8. The catalytic converter according to claim 1, wherein the number of the light source units (120) is 1 or more.

9. The catalytic device according to claim 1, wherein the lateral length and the longitudinal length of the catalytic portion (130) extend by the same length.

10. The catalytic converter according to claim 3, wherein the light intensity (P) is maintained in the range of 400nm to 500 nm.

11. The catalyst device according to claim 1, comprising a reflection plate (160) disposed inside the housing (140) in a state facing the light source unit (120) so as to reflect the light source irradiated from the light source unit (120) toward the catalyst unit (130).

12. The catalytic converter as set forth in claim 11, wherein the reflecting plate (160) is disposed at a position between 2/3 XP and 1/3 XP with respect to the light quantity (P).

13. The catalyst device according to claim 1, wherein the porosity of the catalyst portion (130) is maintained at 80% or more.

14. An air conditioning device for a vehicle, characterized by comprising:

an air conditioning case (300) in which an exhaust port (310) for exhausting air by forming a space for transporting the air flowing in is formed;

an evaporator (410) provided inside the air conditioning casing (300);

a heater core (420) provided on the rear side of the air conditioning casing (300) along the air flow direction; and

the catalyst device (100) of any of claims 1 to 13.

15. The vehicular air conditioning system according to claim 14, wherein the catalyst device (100) is provided on a front side of the evaporator (410) in an air flow direction.

16. The vehicular air conditioning system according to claim 14, wherein the catalyst device (100) is provided on a rear side of the evaporator (410) in an air flow direction.

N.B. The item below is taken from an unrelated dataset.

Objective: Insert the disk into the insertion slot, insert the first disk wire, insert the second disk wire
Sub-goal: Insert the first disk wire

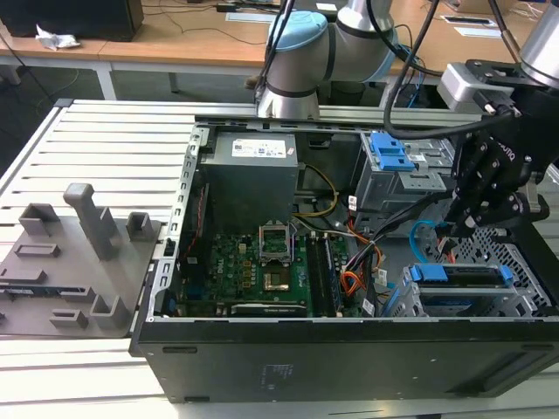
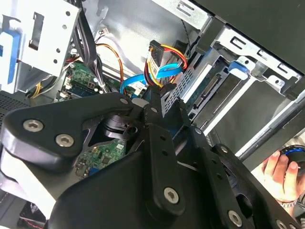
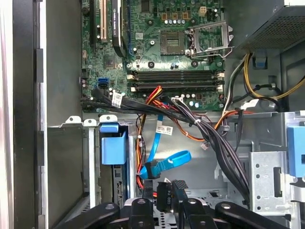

17. The catalytic converter according to claim 1, further comprising a main body (110), wherein the main body (110) and the housing (140) are assembled with each other, and a receiving portion (111) is formed inside the main body (110) to receive a substrate (122).

18. A catalyst device according to claim 17, wherein a socket (102) for supplying power is provided in the base plate (122).

19. The catalytic converter according to claim 18, wherein an opening portion (110a) is formed in the main body (110) so that a part of the socket (102) coupled to the base plate (122) is coupled to protrude outward from the main body (110).